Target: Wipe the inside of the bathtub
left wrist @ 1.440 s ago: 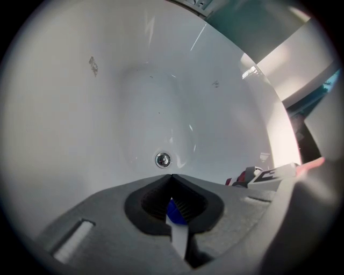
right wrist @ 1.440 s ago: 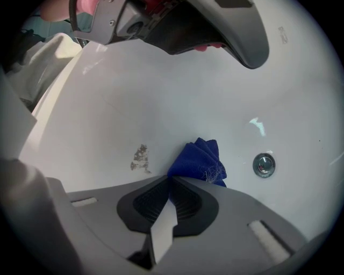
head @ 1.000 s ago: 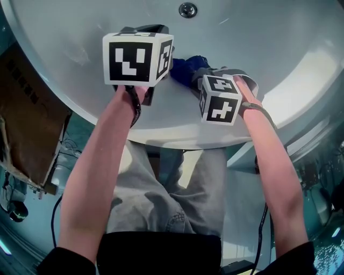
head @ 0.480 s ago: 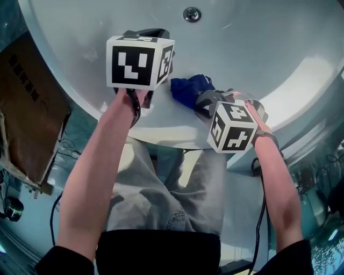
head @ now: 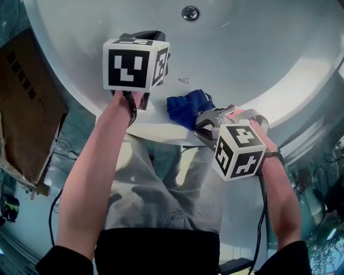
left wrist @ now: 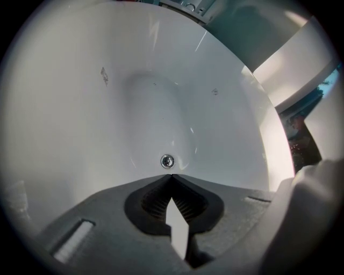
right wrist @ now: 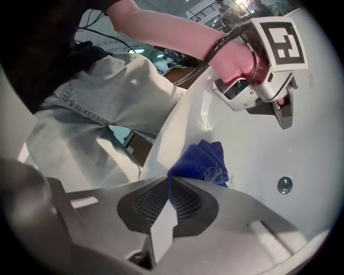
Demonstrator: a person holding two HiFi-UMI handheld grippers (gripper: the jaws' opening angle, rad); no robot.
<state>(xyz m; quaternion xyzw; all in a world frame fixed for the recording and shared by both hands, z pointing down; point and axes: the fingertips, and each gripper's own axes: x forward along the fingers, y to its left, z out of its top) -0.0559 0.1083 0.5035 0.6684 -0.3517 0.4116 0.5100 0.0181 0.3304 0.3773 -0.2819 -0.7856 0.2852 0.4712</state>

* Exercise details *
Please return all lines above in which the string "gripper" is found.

* Task answer *
Demonstrator: a person holding two HiFi-UMI handheld grippers (gripper: the jaws' opening angle, rad); no robot.
<state>(xyz m; quaternion xyzw; all in a world frame fixed for the recording and shared by both hands, z pointing down; point and axes: the fingertips, and each gripper's own axes: x forward along the fingers, y to its left, z out of its top) -0.0559 0.1083 0.5035 0.6684 -0.3517 0.4116 0.5100 0.0181 0.3304 0.3773 -0.2819 -0.7856 0.2852 0.4712</state>

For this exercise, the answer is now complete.